> **WHAT YOU SHOULD DO**:
Return the data in full, exactly as it was written.
☆ ☆ ☆ ☆
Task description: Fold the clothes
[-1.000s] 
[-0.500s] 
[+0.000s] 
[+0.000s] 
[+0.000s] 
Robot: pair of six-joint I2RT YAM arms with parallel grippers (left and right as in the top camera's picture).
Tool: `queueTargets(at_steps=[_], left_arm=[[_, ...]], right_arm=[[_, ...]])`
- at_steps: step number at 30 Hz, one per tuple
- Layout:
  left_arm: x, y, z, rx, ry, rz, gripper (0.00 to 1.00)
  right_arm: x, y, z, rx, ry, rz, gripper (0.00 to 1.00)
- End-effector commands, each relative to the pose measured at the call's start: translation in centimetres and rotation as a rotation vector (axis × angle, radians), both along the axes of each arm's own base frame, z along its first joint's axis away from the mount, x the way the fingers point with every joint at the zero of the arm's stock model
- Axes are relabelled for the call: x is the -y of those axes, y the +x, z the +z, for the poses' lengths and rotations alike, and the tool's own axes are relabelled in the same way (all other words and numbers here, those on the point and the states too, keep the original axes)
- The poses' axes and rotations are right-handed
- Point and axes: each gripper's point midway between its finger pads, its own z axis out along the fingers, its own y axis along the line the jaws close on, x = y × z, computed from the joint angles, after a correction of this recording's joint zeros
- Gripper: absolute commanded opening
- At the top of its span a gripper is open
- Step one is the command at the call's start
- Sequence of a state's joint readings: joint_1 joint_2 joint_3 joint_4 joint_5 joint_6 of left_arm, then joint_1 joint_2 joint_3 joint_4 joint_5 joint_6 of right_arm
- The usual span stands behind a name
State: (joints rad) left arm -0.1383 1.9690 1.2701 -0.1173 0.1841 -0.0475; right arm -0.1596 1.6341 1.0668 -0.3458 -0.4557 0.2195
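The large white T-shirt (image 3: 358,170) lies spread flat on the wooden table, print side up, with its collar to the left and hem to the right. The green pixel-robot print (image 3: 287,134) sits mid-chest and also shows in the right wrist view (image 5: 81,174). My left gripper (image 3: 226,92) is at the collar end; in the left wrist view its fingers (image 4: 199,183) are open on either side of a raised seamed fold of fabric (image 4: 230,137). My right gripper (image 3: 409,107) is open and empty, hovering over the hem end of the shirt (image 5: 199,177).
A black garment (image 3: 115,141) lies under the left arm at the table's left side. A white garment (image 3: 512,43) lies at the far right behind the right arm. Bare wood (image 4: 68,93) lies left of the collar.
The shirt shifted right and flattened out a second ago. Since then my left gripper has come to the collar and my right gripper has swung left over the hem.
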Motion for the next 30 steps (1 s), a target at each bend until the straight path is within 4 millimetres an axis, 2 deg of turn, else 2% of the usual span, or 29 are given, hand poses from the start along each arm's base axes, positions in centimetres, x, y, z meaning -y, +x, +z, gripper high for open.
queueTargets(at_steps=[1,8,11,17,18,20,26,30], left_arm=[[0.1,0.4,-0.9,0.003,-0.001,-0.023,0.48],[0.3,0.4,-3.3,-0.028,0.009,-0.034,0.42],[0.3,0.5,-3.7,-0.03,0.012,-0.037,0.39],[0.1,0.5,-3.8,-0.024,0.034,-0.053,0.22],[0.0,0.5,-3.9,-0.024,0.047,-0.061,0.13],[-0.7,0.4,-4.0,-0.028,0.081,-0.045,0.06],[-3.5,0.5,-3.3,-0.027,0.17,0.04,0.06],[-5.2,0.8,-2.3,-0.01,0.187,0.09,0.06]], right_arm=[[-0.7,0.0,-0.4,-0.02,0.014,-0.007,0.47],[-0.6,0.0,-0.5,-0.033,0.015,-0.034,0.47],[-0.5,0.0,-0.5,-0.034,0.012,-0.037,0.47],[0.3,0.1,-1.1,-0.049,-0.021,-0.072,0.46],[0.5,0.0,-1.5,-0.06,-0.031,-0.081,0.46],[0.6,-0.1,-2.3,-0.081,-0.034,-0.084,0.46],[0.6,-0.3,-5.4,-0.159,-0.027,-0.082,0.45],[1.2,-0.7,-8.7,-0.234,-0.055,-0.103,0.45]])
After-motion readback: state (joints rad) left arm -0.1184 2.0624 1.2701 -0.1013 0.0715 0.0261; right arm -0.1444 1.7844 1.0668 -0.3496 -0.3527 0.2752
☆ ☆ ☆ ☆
> **SOLUTION TO THIS EXERCISE**:
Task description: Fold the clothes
[-1.000s] 
[-0.500s] 
[+0.000s] 
[+0.000s] 
[+0.000s] 
Robot: pair of six-joint I2RT YAM arms with parallel grippers (left and right as in the top camera's picture).
Tool: `queueTargets(at_steps=[_], left_arm=[[_, ...]], right_arm=[[_, ...]])`
- at_steps: step number at 30 Hz, one per tuple
- Layout:
  left_arm: x, y, z, rx, ry, rz, gripper (0.00 to 1.00)
  right_arm: x, y, z, rx, ry, rz, gripper (0.00 to 1.00)
- End-effector commands, each relative to the pose measured at the call's start: translation in centimetres and rotation as a rotation vector (axis × angle, radians), both along the axes of each arm's own base frame, z along its first joint's axis away from the mount, x the way the fingers point with every joint at the zero of the arm's stock model
- Axes are relabelled for the call: x is the -y of those axes, y the +x, z the +z, for the poses' lengths and rotations alike, and the tool's own axes are relabelled in the same way (all other words and numbers here, those on the point and the states too, keep the original axes)
- The poses' axes and rotations are right-handed
- Point and axes: each gripper's point midway between its finger pads, its own z axis out along the fingers, its own y axis along the line the jaws close on, x = y × z, computed from the joint angles, after a correction of this recording's joint zeros
- Gripper: absolute commanded opening
- At the top of its span a gripper is open
- Step one is the command at the call's start
- Sequence of a state's joint readings: joint_1 joint_2 joint_3 joint_4 joint_5 joint_6 of left_arm, then joint_1 joint_2 joint_3 joint_4 joint_5 joint_6 of right_arm
- The usual span stands behind a name
State: (joints rad) left arm -0.1383 1.9690 1.2701 -0.1173 0.1841 -0.0475; right arm -0.1596 1.6341 1.0668 -0.3458 -0.4557 0.2195
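The large white T-shirt (image 3: 358,170) lies spread flat on the wooden table, print side up, with its collar to the left and hem to the right. The green pixel-robot print (image 3: 287,134) sits mid-chest and also shows in the right wrist view (image 5: 81,174). My left gripper (image 3: 226,92) is at the collar end; in the left wrist view its fingers (image 4: 199,183) are open on either side of a raised seamed fold of fabric (image 4: 230,137). My right gripper (image 3: 409,107) is open and empty, hovering over the hem end of the shirt (image 5: 199,177).
A black garment (image 3: 115,141) lies under the left arm at the table's left side. A white garment (image 3: 512,43) lies at the far right behind the right arm. Bare wood (image 4: 68,93) lies left of the collar.
The shirt shifted right and flattened out a second ago. Since then my left gripper has come to the collar and my right gripper has swung left over the hem.
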Motion for the next 30 steps (1 s), a target at each bend until the straight path is within 4 millimetres an axis, 2 deg of turn, else 2% of the usual span, or 29 are given, hand poses from the start along each arm's base axes, positions in centimetres, x, y, z meaning -y, +x, +z, gripper high for open.
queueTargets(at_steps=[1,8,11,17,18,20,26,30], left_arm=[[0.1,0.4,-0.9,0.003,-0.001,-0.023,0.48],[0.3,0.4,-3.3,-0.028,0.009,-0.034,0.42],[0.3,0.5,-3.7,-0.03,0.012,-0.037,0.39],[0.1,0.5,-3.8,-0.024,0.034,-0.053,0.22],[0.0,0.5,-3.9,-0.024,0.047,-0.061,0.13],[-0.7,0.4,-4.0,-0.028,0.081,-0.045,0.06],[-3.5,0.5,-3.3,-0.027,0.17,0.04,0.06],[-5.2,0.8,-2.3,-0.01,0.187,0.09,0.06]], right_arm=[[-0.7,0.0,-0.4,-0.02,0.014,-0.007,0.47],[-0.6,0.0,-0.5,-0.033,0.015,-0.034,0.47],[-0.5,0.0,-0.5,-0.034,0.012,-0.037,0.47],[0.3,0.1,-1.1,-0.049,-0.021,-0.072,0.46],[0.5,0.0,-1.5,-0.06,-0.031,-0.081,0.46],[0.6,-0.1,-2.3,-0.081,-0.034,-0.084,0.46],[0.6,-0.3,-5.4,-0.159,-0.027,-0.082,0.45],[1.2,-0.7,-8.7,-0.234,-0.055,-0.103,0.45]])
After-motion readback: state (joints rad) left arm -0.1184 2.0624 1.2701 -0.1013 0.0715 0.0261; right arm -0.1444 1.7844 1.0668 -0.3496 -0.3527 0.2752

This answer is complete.